> EXERCISE: Pictures in the listing below are skipped, while the lines from the "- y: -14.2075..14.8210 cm" line through the "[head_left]" line are returned word for word.

━━━━━━━━

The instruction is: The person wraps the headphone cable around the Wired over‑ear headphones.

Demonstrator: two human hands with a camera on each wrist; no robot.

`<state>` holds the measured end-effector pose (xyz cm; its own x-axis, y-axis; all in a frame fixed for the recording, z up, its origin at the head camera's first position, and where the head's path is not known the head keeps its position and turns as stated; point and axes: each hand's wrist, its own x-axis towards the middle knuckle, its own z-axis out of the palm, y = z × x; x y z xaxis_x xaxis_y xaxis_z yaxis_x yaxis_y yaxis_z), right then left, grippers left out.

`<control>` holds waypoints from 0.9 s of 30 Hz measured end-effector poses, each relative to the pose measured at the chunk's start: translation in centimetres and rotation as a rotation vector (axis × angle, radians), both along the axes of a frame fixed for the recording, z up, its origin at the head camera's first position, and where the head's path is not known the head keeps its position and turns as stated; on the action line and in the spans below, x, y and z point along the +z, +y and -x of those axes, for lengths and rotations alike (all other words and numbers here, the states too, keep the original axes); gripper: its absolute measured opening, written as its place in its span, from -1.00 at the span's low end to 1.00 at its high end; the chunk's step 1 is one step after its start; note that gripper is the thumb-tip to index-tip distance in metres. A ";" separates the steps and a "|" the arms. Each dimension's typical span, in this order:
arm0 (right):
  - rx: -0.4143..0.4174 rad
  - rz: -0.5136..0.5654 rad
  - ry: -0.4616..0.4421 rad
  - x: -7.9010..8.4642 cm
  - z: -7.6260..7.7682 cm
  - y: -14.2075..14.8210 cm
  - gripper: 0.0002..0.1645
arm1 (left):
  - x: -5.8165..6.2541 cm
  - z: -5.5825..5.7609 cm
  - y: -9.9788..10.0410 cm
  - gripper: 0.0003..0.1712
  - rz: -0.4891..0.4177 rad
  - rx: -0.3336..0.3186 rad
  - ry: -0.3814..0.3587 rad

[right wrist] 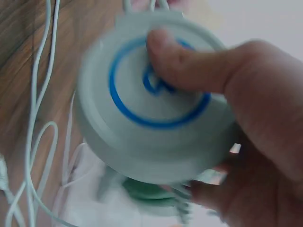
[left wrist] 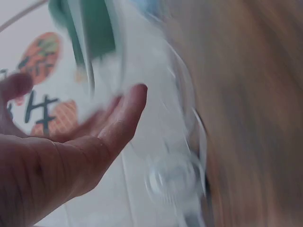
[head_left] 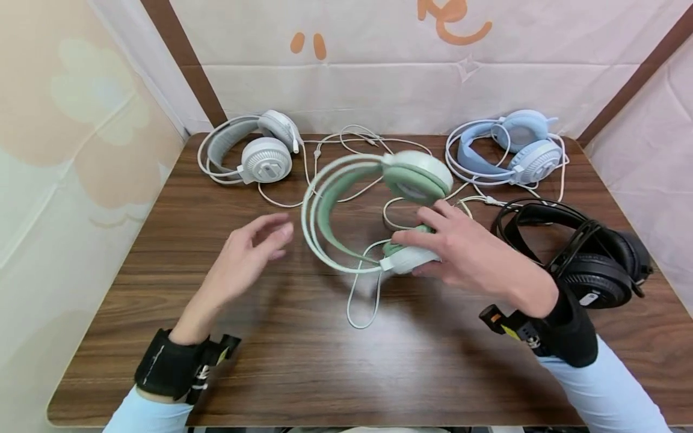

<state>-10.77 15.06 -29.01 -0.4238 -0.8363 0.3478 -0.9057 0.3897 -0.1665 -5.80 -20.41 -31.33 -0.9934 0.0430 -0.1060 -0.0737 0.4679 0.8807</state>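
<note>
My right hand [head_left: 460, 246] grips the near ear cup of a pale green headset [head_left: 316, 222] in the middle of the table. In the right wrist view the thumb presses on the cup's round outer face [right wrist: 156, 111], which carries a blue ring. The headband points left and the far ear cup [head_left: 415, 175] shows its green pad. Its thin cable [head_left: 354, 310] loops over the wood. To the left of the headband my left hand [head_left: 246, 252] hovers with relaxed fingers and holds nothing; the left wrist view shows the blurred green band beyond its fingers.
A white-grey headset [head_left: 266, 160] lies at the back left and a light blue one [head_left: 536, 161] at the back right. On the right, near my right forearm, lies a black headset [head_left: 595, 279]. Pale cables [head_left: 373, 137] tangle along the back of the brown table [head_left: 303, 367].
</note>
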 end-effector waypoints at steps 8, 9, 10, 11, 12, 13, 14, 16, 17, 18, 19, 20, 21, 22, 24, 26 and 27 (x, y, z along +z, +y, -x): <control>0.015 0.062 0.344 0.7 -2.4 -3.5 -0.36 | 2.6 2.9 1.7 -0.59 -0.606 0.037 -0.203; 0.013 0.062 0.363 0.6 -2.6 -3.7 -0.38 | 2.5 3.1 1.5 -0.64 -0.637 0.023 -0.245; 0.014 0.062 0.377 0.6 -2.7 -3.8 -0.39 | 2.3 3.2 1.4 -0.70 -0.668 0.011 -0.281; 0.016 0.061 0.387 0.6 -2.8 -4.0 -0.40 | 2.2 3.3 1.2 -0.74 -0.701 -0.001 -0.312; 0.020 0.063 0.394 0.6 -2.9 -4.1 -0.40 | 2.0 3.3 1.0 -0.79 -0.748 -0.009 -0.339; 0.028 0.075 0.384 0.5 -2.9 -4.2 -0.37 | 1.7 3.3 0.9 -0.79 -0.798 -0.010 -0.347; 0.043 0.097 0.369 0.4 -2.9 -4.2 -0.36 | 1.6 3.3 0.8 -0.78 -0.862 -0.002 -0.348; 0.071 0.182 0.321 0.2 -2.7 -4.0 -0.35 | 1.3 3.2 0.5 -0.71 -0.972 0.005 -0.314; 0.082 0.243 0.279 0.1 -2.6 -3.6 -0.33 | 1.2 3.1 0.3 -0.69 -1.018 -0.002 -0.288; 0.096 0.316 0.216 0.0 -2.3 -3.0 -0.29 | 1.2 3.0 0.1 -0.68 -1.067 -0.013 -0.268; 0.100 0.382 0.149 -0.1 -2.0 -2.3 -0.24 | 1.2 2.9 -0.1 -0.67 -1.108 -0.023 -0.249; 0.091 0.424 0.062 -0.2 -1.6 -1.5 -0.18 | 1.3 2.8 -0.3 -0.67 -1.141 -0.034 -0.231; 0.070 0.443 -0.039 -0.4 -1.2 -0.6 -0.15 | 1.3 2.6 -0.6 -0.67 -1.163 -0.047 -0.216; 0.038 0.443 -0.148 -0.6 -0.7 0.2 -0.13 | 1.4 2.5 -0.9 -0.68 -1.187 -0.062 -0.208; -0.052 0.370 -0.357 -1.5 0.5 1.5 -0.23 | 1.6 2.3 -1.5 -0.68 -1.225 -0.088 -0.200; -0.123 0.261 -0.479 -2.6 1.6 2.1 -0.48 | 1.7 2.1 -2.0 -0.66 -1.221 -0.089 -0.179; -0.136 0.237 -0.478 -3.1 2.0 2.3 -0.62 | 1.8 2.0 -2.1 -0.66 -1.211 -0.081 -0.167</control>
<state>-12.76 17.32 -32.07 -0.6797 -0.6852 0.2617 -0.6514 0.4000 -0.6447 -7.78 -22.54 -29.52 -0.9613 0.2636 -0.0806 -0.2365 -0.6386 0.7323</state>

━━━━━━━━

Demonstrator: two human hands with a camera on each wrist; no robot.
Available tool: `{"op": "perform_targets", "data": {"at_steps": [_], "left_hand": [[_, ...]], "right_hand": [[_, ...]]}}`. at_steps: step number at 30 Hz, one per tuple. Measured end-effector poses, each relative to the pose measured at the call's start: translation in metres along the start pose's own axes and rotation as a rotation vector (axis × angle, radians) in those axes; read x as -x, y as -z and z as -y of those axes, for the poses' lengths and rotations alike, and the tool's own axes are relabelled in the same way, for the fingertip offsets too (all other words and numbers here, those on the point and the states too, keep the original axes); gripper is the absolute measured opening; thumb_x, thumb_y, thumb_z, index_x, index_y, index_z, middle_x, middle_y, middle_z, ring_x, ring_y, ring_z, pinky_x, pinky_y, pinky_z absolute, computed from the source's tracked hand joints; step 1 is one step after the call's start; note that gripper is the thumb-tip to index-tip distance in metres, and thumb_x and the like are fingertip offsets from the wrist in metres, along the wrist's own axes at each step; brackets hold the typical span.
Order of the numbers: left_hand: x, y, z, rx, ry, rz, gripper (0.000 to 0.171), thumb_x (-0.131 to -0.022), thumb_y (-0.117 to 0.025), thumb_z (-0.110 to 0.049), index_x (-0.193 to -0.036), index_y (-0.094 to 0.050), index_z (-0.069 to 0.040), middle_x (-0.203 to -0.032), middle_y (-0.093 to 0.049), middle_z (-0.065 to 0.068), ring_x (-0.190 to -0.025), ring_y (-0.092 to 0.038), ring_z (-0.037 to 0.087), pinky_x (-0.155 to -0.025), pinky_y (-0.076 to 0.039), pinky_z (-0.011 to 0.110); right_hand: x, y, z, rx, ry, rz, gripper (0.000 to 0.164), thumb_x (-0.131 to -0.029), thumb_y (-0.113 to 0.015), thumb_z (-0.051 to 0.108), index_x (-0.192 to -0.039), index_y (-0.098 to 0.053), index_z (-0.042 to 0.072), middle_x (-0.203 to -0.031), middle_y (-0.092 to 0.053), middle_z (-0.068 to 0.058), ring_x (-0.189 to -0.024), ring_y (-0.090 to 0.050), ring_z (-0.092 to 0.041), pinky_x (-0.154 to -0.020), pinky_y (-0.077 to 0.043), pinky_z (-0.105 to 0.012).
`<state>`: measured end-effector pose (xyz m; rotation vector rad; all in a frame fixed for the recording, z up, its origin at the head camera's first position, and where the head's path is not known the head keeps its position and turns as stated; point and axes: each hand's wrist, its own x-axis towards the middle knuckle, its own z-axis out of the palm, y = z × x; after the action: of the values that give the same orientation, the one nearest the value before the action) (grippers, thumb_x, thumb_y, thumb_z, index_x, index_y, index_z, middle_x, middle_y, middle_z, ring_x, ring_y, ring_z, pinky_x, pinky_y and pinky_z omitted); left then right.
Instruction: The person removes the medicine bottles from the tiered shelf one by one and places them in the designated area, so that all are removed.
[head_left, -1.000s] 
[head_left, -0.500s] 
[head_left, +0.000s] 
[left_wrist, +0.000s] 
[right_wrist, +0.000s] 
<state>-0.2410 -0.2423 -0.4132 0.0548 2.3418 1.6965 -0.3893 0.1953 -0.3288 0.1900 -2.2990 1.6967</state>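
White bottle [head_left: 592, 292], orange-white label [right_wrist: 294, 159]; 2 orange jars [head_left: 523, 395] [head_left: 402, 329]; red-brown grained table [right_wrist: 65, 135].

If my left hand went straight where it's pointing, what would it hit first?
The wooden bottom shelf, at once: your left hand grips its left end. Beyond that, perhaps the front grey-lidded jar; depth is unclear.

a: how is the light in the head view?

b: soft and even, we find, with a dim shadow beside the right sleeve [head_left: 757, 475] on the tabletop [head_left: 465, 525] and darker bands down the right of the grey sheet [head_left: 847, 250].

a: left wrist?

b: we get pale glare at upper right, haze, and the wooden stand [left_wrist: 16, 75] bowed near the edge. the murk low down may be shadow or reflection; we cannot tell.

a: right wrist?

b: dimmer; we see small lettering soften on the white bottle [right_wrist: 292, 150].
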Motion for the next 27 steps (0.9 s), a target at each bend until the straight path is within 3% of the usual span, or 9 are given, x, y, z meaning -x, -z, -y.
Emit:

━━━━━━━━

> THE ANSWER:
  - y: -14.2075..14.8210 cm
  - gripper: 0.0002..0.1645
arm1 (left):
  - x: -5.8165..6.2541 cm
  - z: -5.5825..5.7609 cm
  - y: -9.9788..10.0410 cm
  - gripper: 0.0003..0.1712
  - rz: -0.4891..0.4177 rad
  - rx: -0.3336..0.3186 rad
  - ry: -0.3814..0.3587 rad

[right wrist] 
[left wrist] 
[head_left] 

The exercise closes with this answer.